-- Problem description --
What is the number of lines in the entries that contain the word "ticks"? Answer with that figure alone.

-- Data for this task --
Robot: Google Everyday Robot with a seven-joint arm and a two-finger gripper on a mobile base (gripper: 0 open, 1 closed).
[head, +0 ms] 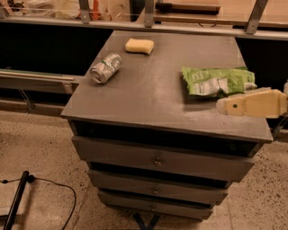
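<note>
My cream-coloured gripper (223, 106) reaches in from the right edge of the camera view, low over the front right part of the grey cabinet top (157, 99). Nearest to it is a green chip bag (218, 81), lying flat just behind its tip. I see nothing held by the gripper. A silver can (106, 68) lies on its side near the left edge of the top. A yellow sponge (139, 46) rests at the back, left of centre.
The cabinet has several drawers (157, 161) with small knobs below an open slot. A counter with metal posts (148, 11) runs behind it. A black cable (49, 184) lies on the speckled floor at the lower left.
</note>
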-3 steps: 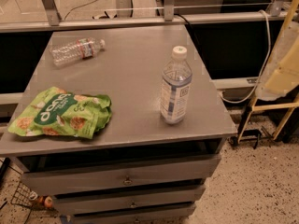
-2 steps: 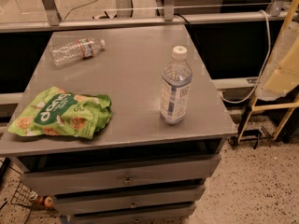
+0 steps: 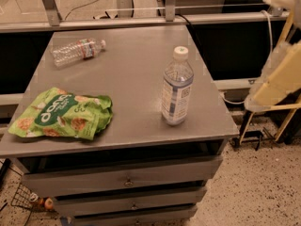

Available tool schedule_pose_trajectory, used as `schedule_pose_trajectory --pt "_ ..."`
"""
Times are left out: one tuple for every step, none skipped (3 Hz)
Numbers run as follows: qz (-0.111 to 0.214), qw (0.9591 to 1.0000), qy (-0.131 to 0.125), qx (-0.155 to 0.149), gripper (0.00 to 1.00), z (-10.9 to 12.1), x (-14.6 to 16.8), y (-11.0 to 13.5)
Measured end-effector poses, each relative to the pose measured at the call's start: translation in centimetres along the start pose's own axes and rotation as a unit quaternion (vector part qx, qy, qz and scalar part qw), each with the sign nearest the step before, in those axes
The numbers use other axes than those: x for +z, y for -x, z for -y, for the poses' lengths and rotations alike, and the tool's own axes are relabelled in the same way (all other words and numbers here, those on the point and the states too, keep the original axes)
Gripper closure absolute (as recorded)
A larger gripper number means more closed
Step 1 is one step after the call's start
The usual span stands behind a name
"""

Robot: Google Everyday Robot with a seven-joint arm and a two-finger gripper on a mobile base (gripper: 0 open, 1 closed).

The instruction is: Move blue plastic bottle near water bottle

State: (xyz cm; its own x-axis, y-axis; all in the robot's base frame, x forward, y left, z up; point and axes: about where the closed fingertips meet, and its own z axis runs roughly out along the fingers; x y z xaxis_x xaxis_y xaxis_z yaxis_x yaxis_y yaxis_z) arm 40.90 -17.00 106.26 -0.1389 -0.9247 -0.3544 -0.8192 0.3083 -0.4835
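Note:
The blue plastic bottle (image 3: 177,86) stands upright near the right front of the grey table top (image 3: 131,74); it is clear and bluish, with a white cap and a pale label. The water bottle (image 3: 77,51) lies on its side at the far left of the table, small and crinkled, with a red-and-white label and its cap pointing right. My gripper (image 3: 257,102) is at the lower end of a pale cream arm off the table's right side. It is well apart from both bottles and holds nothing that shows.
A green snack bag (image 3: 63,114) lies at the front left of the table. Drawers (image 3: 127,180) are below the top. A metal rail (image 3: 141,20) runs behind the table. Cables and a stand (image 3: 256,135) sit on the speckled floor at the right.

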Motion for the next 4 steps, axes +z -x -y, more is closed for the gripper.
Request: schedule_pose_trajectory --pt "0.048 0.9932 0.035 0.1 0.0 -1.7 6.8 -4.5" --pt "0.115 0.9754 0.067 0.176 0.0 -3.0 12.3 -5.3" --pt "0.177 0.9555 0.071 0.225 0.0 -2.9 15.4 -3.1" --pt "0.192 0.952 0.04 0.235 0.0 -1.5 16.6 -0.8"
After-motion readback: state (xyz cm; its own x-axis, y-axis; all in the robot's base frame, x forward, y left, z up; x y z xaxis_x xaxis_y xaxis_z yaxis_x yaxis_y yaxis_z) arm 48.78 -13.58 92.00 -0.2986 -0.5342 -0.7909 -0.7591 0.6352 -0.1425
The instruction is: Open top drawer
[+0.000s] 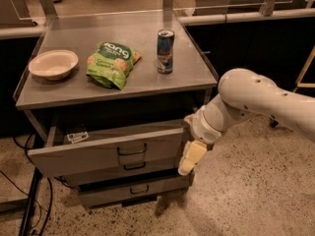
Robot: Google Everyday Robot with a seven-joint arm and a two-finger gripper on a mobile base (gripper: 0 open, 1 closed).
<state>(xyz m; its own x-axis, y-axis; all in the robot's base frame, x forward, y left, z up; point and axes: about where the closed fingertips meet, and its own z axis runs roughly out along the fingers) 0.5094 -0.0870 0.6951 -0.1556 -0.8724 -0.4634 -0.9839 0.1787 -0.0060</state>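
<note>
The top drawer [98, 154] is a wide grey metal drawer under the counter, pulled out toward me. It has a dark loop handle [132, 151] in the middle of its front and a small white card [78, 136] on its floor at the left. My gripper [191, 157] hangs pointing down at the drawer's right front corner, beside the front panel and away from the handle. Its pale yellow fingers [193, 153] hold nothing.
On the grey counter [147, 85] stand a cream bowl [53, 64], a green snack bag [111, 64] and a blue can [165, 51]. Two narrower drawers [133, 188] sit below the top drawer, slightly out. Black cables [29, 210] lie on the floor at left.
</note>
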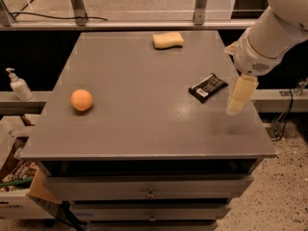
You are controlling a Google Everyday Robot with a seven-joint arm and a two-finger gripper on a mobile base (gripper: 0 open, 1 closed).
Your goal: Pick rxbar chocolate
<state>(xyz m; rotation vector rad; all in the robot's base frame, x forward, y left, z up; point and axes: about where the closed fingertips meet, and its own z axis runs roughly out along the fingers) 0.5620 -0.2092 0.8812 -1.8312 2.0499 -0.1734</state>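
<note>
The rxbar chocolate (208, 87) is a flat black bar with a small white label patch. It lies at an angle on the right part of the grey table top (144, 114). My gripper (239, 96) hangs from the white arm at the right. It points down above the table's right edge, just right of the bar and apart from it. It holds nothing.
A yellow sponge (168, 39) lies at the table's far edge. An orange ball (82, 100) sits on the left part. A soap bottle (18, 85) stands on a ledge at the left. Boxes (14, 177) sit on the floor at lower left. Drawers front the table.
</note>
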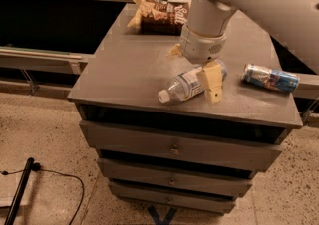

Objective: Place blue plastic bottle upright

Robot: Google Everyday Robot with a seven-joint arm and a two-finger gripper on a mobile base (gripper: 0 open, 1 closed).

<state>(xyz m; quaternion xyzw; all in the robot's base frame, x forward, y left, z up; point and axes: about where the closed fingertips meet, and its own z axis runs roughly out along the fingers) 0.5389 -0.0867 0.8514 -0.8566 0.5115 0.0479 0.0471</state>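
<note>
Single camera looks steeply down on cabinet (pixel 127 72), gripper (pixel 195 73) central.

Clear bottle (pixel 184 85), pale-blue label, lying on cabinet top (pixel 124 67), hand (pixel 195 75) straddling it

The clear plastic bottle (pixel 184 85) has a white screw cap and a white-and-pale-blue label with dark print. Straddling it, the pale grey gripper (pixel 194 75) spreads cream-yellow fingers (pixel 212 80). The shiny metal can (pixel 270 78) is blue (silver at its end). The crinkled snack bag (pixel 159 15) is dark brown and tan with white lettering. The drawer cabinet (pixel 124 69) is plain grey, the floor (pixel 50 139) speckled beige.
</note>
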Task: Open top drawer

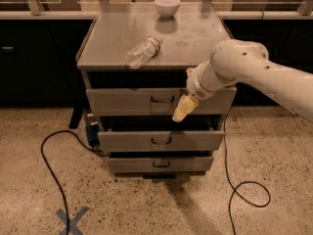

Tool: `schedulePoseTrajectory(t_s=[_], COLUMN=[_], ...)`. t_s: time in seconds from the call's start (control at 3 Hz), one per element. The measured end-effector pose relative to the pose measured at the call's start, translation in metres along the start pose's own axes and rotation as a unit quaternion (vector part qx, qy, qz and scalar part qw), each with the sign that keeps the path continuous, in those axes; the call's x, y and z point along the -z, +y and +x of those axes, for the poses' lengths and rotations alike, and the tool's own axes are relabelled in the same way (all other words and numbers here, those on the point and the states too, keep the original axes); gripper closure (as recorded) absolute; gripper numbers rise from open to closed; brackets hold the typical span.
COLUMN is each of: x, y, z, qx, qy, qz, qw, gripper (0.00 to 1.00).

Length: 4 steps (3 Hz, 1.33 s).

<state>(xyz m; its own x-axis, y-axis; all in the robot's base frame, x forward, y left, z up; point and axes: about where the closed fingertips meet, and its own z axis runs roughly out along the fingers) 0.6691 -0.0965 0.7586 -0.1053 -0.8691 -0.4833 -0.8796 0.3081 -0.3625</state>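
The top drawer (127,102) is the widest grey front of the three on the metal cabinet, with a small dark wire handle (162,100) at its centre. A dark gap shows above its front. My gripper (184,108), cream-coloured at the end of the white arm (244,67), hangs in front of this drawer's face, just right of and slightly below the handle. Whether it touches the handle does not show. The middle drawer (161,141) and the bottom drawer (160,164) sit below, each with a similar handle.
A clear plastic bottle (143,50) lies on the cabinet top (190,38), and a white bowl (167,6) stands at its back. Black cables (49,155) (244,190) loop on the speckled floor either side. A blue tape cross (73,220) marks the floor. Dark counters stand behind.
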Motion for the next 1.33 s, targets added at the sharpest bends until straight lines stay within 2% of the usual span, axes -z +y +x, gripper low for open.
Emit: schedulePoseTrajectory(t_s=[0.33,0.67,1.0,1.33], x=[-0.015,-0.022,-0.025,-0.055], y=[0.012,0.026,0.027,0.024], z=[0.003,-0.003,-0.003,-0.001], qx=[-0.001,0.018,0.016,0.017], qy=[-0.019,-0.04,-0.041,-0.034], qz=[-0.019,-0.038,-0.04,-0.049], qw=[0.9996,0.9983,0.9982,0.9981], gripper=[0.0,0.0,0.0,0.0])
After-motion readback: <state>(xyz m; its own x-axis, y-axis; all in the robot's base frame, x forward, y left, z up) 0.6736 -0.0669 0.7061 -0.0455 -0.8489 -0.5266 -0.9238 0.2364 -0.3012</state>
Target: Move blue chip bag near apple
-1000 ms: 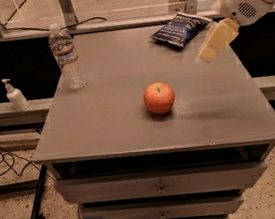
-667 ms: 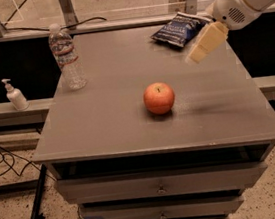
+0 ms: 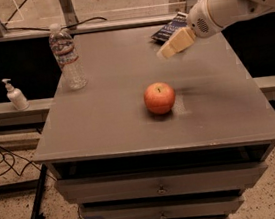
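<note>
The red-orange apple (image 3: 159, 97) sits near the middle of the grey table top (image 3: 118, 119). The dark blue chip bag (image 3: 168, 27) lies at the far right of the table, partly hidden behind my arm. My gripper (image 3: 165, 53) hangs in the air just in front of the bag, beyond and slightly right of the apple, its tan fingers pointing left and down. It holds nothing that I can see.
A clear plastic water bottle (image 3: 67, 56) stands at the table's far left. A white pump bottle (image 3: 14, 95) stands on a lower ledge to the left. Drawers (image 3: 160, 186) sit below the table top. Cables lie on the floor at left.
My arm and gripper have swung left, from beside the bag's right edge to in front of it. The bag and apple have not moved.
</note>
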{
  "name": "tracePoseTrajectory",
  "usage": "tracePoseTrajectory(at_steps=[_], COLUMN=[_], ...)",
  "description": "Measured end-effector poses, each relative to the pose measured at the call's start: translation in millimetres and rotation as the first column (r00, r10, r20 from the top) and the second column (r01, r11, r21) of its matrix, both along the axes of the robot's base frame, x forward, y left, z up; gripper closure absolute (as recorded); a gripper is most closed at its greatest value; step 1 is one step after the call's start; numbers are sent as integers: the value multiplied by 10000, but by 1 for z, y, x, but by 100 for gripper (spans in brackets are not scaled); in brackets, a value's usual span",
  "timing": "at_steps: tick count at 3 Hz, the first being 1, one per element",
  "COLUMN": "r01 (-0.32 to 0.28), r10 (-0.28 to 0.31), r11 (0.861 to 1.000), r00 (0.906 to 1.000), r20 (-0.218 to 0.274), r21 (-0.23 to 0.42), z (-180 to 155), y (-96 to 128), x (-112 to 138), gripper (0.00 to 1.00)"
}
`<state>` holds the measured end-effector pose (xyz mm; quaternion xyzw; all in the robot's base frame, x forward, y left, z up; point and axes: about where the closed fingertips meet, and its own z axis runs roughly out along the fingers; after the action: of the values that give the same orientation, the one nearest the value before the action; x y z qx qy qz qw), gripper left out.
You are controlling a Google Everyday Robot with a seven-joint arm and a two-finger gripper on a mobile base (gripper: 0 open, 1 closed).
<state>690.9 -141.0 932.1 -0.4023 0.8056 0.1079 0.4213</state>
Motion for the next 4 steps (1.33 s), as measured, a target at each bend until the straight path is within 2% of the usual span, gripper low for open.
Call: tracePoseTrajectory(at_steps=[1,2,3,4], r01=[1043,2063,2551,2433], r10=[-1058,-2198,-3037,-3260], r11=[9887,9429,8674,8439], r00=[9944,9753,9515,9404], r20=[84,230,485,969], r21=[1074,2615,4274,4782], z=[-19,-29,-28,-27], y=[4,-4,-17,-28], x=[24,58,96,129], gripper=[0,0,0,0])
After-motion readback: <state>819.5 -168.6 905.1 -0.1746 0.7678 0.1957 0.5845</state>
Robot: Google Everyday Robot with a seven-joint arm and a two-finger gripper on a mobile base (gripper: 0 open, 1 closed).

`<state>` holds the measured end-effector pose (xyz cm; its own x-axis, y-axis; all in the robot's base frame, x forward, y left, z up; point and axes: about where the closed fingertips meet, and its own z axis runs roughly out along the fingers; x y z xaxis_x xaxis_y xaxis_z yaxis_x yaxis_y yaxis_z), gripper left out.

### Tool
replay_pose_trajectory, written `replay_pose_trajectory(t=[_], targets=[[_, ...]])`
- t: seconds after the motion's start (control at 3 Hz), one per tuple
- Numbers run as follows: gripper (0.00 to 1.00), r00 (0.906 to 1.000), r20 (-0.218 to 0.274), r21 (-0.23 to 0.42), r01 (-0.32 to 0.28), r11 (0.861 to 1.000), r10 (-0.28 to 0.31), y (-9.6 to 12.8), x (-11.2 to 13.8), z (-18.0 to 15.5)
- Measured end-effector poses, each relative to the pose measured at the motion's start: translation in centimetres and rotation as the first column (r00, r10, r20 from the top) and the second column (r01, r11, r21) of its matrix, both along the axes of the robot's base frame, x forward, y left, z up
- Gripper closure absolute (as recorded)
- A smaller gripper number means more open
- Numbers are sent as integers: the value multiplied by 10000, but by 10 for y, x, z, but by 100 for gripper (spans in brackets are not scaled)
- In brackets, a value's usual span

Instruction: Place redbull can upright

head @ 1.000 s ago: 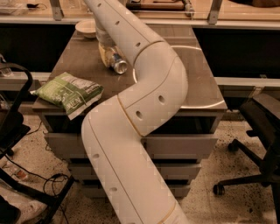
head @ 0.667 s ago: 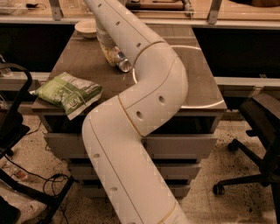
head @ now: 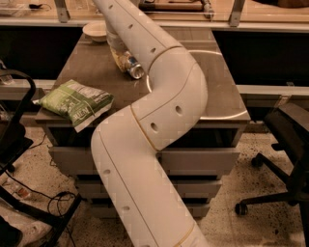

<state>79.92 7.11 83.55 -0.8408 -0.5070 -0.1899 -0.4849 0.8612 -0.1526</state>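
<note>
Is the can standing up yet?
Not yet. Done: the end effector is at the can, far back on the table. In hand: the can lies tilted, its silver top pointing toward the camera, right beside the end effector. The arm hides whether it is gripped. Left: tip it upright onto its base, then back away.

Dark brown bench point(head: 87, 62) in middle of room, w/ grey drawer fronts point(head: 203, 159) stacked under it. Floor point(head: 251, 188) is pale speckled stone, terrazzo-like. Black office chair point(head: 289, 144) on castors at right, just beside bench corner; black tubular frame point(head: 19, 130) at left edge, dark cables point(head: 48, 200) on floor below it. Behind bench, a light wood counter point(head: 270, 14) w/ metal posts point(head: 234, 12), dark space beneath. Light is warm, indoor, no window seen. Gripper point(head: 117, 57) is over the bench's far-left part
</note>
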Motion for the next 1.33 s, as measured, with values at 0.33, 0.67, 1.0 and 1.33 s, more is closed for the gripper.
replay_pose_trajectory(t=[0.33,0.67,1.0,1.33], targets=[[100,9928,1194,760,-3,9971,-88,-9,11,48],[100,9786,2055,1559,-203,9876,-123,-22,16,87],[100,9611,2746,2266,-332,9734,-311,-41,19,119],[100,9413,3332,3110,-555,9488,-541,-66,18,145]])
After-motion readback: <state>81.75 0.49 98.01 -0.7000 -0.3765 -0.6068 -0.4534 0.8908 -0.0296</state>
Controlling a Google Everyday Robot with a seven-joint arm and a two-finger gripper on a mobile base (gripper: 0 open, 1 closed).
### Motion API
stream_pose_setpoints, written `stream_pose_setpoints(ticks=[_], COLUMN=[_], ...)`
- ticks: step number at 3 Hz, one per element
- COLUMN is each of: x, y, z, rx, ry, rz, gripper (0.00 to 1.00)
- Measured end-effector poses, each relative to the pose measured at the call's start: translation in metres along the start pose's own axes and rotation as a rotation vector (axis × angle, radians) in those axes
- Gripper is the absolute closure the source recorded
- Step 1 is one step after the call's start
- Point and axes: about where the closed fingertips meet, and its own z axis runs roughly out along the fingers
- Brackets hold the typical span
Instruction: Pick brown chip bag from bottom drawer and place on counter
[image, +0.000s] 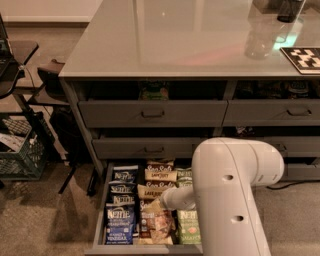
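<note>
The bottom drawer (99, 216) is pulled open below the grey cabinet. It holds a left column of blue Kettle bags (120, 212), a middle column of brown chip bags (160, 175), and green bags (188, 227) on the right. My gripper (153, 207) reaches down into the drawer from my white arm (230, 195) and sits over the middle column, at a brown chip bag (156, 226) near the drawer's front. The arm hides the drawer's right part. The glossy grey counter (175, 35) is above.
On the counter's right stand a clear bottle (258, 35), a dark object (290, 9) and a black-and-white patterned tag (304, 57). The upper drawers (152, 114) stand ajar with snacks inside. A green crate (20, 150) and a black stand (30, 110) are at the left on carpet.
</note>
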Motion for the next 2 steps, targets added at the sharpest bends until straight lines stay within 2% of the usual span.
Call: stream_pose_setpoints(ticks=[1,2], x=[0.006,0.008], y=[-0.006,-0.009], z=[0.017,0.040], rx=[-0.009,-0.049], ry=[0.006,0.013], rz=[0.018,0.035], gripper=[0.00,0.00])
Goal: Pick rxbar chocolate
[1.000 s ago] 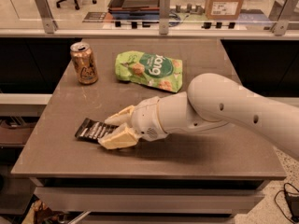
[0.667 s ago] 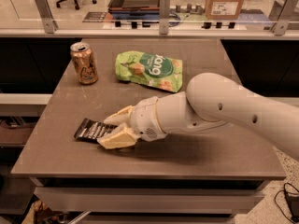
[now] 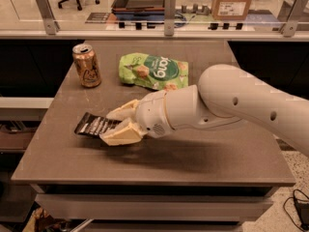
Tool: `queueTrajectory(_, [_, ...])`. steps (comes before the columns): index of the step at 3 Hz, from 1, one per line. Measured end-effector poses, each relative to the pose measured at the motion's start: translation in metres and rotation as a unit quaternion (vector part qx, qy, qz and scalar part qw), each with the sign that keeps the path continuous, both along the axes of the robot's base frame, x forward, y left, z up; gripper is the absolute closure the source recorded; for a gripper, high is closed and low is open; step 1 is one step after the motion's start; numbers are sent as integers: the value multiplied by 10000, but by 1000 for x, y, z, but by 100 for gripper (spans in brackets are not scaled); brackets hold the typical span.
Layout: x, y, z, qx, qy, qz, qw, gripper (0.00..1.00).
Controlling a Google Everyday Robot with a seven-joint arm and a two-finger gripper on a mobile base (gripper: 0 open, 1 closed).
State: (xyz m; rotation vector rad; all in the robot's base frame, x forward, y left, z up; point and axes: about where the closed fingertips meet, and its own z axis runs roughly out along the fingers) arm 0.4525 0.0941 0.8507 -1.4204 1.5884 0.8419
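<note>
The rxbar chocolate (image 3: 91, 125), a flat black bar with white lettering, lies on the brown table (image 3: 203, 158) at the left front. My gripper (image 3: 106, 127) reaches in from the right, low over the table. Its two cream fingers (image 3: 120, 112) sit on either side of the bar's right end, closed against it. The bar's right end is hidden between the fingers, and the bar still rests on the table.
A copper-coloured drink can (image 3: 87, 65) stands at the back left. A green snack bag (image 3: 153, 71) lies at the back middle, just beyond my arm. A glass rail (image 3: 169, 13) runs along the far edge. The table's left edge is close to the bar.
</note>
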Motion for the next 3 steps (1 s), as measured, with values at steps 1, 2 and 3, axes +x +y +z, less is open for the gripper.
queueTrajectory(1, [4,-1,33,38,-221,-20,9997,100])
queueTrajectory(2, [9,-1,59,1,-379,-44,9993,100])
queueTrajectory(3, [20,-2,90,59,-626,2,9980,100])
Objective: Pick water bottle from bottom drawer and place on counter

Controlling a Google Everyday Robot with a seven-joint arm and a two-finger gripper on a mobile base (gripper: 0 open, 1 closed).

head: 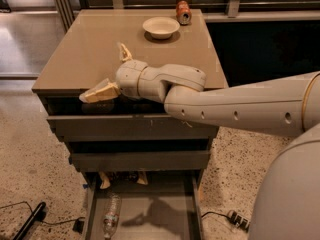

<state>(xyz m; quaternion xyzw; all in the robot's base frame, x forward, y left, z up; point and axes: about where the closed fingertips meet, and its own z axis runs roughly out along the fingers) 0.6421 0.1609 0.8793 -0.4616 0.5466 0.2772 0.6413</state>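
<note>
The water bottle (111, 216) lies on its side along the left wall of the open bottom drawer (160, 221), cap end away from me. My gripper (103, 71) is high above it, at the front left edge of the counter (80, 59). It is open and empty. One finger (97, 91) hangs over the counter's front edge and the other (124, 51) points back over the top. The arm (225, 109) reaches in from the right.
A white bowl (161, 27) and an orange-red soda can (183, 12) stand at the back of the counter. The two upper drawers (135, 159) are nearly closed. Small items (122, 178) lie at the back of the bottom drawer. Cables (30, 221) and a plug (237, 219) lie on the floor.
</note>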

-- Result for this task --
3